Adding and Enhancing Dimensions | Professional SQL Server Analysis Services 2005 with MDX (Programmer to Programmer)

Dimensions are an integral part of a cube. In this section, you learn about specific properties that affect a dimension's behavior within a cube as well as special types of relationships that can be defined between a dimension and a measure group. These features allow you to address special business requirements and thereby enhance overall analytical capabilities.

When you create a dimension within an Analysis Services 2005 database, you are actually creating a database dimension, which can be shared across multiple cubes within the same database or used multiple times within a single cube. Each instance of a database dimension within a cube is called a cube dimension. Right-click within the Dimensions pane of the Cube Structure as shown in Figure 9-7 to add a new cube dimension.

image from book
Figure 9-7

For each cube dimension, you can selectively exclude certain hierarchies or attributes by modifying properties. In the Dimensions pane on the Cube Structure tab, select the hierarchy or the attribute to be hidden and then change the applicable property in the Properties window to False. If you want to hide a hierarchy, use the Visible property. To hide an attribute, use the AttributeHierarchyVisible property.

Another important property of a cube dimension is AllMemberAggregationUsage. This property is associated with the cube dimension object itself. Changing the value of this property affects how Analysis Services builds aggregations to improve query performance. You learn about other cube dimension properties for hierarchies and attributes in Chapter 13.

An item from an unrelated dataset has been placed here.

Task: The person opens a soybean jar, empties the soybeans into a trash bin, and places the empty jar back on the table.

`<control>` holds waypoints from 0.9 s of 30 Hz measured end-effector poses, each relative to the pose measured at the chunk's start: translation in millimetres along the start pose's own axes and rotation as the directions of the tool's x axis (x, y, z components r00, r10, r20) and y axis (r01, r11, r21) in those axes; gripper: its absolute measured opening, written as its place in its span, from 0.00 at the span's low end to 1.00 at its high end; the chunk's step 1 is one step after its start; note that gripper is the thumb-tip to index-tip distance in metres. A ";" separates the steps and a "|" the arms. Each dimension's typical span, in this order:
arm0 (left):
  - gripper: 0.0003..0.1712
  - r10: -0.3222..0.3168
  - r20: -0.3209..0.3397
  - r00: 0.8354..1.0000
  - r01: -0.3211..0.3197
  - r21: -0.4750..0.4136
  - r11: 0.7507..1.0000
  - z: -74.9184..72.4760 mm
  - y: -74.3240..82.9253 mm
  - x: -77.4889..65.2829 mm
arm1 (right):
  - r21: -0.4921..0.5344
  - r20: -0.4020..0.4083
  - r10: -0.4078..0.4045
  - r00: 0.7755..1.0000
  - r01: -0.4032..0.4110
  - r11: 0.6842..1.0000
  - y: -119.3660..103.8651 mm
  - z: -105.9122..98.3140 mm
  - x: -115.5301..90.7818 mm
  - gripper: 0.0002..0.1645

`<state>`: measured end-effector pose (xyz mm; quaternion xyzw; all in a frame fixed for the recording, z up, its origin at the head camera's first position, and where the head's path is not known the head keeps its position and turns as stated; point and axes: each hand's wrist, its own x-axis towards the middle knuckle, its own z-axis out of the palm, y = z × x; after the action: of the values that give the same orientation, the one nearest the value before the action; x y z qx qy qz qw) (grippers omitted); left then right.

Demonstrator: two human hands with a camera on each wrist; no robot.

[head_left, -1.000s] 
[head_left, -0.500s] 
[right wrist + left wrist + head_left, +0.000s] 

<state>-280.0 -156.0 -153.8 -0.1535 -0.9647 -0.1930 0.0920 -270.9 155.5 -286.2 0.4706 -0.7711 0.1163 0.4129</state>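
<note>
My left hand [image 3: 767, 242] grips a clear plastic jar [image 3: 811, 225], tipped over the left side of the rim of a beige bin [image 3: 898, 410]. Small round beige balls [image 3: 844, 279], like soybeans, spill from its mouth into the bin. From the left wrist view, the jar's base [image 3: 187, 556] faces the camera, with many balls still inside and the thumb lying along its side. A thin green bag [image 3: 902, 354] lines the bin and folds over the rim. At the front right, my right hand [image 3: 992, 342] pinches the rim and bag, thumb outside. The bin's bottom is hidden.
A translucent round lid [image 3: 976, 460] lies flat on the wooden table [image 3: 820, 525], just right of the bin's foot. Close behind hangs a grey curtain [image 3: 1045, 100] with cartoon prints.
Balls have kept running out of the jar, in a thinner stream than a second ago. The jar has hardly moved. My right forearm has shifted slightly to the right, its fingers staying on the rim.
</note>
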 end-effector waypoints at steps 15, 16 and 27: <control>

Most changes to database dimensions, such as the addition or deletion of attributes or hierarchies as well as changes to most properties, are automatically reflected in the corresponding cube dimensions. However, certain changes, such as renaming a database dimension, will not result in a similar change to the cube dimension. In such circumstances you could either delete the existing cube dimension and then re-add the database dimension within the cube, or simply rename the cube dimension.

As soon as you add a cube dimension, Analysis Services 2005 attempts to detect relationships based on the DSV and to create appropriate relationships between the newly added dimension and the existing measure groups in the cube. You should switch to the Dimension Usage tab of the Cube Designer to verify relationships between dimensions and measure groups were detected correctly.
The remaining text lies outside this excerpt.